**WHAT THE TASK ASKS**
Repeat the listing that follows character for character, omitting images.

**PROVIDED DATA**
* * * *

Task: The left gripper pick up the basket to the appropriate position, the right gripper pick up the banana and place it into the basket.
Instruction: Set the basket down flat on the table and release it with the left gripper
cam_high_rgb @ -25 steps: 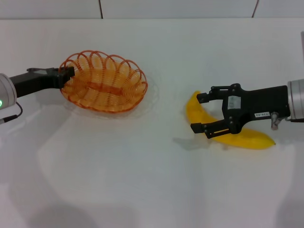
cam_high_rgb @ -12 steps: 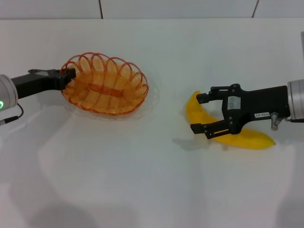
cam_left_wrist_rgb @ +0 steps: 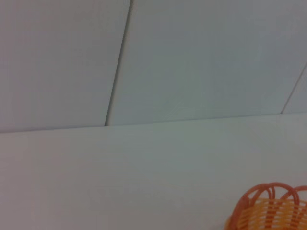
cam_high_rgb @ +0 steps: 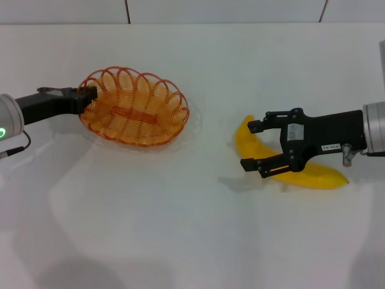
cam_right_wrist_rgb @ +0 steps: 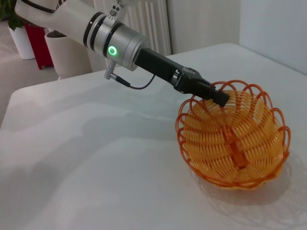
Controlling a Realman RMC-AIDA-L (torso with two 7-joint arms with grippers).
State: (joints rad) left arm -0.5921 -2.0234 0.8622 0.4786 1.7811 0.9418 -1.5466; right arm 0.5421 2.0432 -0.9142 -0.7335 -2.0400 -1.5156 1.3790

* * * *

**ANSWER BELOW**
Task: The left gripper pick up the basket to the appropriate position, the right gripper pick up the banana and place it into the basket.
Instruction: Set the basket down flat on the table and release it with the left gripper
cam_high_rgb @ -25 steps: 
cam_high_rgb @ -12 steps: 
cam_left_wrist_rgb @ +0 steps: 
cam_high_rgb @ +0 steps: 
cam_right_wrist_rgb @ +0 steps: 
Controlling a Realman RMC-AIDA-L (torso with two 7-joint arms with grippers).
State: (joints rad) left arm -0.5921 -2.0234 0.8622 0.4786 1.7811 0.9418 -1.5466; right arm 0.5421 2.0432 -0.9142 -0.7335 -2.0400 -1.5156 1.3790

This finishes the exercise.